### Requirement
Within the lines below, find those that hold the string "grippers" and copy each one.

### Collected data
____________________

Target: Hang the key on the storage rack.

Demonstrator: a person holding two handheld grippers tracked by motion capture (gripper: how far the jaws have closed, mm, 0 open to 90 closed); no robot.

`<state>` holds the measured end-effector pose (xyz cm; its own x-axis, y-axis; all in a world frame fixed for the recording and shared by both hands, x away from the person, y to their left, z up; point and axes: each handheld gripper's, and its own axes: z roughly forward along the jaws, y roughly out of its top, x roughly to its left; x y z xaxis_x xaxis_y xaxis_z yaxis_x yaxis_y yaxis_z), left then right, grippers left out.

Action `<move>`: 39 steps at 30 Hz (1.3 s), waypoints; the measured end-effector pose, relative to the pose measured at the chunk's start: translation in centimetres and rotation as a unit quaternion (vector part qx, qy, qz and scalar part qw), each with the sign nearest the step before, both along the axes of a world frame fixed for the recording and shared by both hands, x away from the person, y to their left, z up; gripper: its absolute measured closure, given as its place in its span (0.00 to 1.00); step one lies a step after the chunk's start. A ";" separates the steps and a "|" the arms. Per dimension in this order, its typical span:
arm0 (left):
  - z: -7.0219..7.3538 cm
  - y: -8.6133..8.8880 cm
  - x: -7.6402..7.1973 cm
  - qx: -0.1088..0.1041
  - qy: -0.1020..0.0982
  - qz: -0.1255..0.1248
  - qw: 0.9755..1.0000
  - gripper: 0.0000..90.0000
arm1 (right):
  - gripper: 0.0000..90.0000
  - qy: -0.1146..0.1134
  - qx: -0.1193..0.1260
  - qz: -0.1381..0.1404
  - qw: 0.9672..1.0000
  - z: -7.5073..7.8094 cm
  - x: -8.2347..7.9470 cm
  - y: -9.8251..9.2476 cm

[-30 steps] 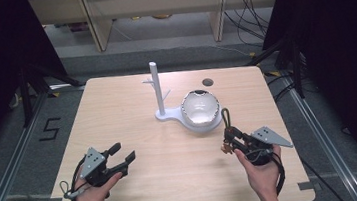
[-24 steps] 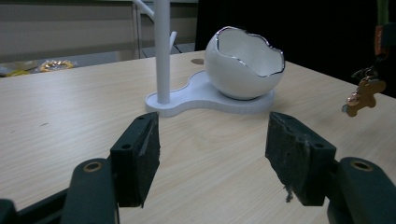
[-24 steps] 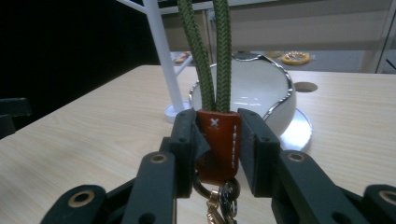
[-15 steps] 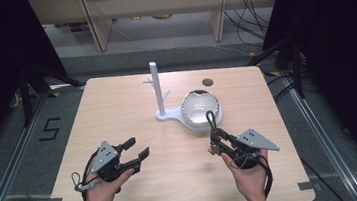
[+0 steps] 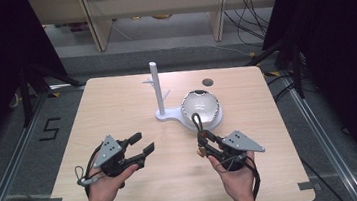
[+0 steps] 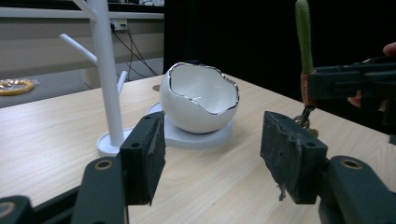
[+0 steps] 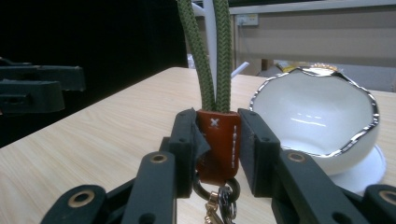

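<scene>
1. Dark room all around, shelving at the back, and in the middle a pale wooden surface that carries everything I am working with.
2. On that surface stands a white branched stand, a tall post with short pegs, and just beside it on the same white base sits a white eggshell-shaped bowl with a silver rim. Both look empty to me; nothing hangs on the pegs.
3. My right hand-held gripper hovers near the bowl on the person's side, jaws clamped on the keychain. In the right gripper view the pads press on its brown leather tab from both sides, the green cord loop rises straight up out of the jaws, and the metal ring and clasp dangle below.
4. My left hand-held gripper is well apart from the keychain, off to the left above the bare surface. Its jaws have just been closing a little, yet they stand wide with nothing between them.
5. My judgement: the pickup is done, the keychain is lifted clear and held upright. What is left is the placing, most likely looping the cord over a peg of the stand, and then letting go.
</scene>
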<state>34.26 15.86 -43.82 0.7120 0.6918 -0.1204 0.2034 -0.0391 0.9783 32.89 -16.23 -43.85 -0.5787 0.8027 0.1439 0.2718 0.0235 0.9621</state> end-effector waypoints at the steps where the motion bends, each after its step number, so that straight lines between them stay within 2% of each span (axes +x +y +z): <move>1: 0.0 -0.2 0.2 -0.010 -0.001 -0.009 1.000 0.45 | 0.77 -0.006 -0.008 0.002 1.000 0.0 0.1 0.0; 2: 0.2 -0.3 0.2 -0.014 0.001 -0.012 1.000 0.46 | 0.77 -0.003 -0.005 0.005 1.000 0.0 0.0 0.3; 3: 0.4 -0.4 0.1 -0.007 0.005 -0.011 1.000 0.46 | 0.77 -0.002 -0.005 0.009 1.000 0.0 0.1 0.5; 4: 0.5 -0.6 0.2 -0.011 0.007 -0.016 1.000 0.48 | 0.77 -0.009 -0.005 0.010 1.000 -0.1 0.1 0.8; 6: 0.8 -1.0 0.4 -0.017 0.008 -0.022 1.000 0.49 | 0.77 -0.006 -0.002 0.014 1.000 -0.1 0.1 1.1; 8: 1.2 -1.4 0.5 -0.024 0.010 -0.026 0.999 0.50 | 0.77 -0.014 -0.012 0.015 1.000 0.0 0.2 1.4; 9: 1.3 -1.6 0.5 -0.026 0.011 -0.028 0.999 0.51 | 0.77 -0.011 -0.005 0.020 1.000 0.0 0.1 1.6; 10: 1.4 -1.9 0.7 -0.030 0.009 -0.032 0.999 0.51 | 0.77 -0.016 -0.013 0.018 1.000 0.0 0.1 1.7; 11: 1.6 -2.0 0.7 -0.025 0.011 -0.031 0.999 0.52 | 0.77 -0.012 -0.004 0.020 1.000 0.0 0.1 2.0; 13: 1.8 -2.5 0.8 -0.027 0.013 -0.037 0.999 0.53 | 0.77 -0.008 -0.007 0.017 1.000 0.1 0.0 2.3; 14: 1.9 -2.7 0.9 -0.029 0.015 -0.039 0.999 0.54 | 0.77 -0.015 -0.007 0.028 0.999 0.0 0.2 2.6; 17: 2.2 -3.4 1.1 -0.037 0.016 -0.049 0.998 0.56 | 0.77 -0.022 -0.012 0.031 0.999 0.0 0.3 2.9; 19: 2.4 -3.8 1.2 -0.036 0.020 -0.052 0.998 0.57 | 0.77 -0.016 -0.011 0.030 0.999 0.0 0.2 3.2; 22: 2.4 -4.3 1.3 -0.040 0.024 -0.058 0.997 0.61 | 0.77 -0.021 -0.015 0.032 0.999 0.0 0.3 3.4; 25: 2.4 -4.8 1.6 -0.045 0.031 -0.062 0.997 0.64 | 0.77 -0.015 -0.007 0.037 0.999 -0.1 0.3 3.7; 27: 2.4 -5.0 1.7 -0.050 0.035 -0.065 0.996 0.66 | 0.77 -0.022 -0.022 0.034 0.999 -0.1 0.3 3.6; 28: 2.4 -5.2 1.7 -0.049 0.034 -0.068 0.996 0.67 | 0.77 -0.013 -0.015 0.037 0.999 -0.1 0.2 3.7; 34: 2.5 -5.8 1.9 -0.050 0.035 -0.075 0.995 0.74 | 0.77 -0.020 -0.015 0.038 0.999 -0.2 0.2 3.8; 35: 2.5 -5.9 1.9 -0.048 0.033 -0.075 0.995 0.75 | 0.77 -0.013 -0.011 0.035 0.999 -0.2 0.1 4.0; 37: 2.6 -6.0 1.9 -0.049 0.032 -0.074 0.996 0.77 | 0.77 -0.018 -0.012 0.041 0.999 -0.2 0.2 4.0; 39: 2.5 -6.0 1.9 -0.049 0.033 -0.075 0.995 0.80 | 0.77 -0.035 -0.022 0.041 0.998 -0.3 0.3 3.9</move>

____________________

### Exercise result
Demonstrator: a person holding two handheld grippers tracked by motion capture (gripper: how far the jaws have closed, mm, 0 open to 90 closed); no robot.
`<state>` holds the measured end-effector pose (xyz cm; its own x-axis, y-axis; all in a world frame fixed for the recording and shared by both hands, x away from the person, y to their left, z up; point and axes: each handheld gripper's, and its own axes: z roughly forward along the jaws, y roughly out of its top, x roughly to its left; x y z xaxis_x xaxis_y xaxis_z yaxis_x yaxis_y yaxis_z), left then right, grippers left out.

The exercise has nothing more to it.